Flashes of hopes, dreams, ideals, expectations run wild before we finally sink into the subconscious world.
Painter Tri Wahyudi tries to capture these fragments on canvas with acrylic paint. Entitled “The Journey Before Bed Time”, his solo exhibition in the Bentara Budaya Jakarta cultural center, consists of 26 works crafted over the last two years.
During the opening of the exhibition on Wednesday, Wahyudi’s appearance was far from the usually eccentricity we expect from an artist. The young painter was calm, composed and immaculately dressed, but a close look at some paintings in his solo exhibition reveals another side of the man.
Bright, cheerful combinations of colors like red, jade and turquoise dominate his paintings. With some eerie figures like a headless bride, his paintings scream for attention. Various animals, toys, home appliances, ornaments, lollipops, candies, plants and other familiar objects repeatedly appear in different combinations across several works.
Visitors observe paintings in the exhibition.

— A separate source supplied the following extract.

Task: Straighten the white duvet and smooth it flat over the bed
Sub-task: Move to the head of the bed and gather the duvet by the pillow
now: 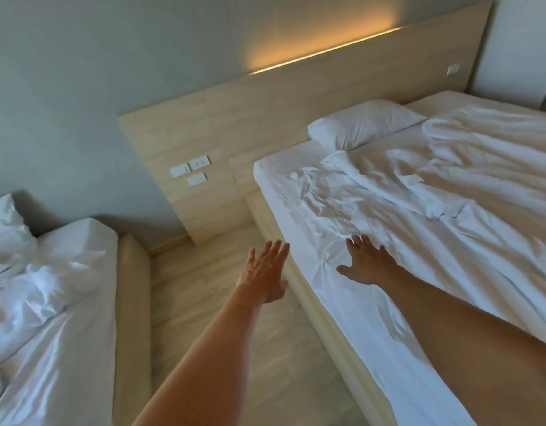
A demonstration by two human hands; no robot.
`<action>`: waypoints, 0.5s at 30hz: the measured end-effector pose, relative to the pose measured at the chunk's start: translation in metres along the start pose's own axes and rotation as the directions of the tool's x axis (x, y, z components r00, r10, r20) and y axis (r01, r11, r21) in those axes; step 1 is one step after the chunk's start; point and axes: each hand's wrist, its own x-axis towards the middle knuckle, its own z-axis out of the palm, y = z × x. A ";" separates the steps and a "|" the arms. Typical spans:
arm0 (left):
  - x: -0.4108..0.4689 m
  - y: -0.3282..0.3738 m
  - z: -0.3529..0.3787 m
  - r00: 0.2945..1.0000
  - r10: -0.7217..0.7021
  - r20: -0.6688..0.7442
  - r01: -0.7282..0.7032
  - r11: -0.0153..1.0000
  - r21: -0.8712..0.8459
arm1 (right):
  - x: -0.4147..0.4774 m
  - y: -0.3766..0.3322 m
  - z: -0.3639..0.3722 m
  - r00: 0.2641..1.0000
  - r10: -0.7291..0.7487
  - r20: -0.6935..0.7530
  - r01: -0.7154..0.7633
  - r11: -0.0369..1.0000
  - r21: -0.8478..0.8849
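The white duvet (468, 192) lies rumpled across the right-hand bed (333, 309), bunched in folds toward the pillow (362, 123) at the headboard. My right hand (368, 261) rests palm down with fingers spread on the wrinkled white fabric near the bed's left edge. In the air over the floor gap, just left of that edge, my left hand (265, 270) hovers with fingers extended and nothing in it.
A second bed (81, 302) with crumpled white bedding stands at the left, across a strip of wooden floor (222, 327). A wooden headboard panel (265, 118) with switches and a socket (190, 170) runs along the grey wall.
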 end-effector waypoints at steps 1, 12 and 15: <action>0.012 -0.013 -0.003 1.000 0.007 0.017 -0.008 1.000 0.009 | 0.015 -0.007 -0.005 1.000 0.005 0.012 -0.005 1.000 0.006; 0.163 -0.144 -0.034 0.999 0.049 0.008 -0.050 0.998 0.046 | 0.170 -0.058 -0.058 0.997 0.059 -0.047 -0.059 0.998 0.005; 0.217 -0.174 -0.039 0.994 0.104 -0.011 -0.104 0.994 0.037 | 0.216 -0.063 -0.069 0.990 0.131 -0.058 -0.130 0.991 0.013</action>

There are numerous echoes of animated children’s films like Tim Burton’s Alice in Wonderland; comic books like The Adventures of Tintin and The Simpsons TV show .
There is no immediately apparent order to the scattered bits and pieces, but there are countless tiny details to spot and reflect upon. Wahyudi just smiles when asked why he put grisly objects in some paintings.
“Viewers are free to interpret the paintings. A painter should find his or her own character as time goes by. I too, am going through the process of finding myself at this point,” he said.
This show is his first solo exhibition. Born in Surakarta in 1986, Tri Wahyudi graduated from Indonesian Arts Institute (ISI) in Surakarta and is taking a masters degree at ISI Yogyakarta.
The winner of various competitions on his campus in Surakarta he has been a part of several multiparty exhibitions, such as Works on Paper in the Aswara Gallery in Malaysia.
Painter Tri Wahyudi with his self-portrait works, Yudi Bernyanyi Lagu Sebelum Tidur (Yudi sings lullaby, 2011) (left) and Happy and Stand Up in House of Yudi (2011).
While some pictures demand the visitor uses some imagination and philosophical sensitivity, others are easy to understand, such as Thinking About The World. A red figure, reminiscent of a Teletubby, sits on a red couch in a living room, pondering a globe.
In the dreamy eyes we see our future expectations and thoughts about our world. Wahyudi explains in the catalogue that this work tries to capture the mind’s journey into an imaginary world, which includes our reflections and obsessions.
He wants to highlight irony, contradiction and things that happen in daily life both inside the human mind and in interactions with others.
Another painting, Wedding and Guns, depicts a bride with a stern face, holding a gun and looking at the inferior groom on her left. There is a mix of violence, strong femininity and submission together in one frame.
Wahyudi said preparing the concept for Wedding and Guns requires the longest time among his paintings.
Another picture, Happiness, shows a smiling couple with the male holding a flying kite and riding a horse toy. It reminds us of childhood happinesses that stick in our mind even when we are growing old.
Father Muji Sutrisno who opened the exhibition said, “Dreams need visualizations, so people can dream not only through writings but also visually through canvas.”
“The Journey Before Bed Time” will run until July 27 at Bentara Budaya Jakarta. The same exhibition was previously held in Bentara Budaya Yogyakarta in June.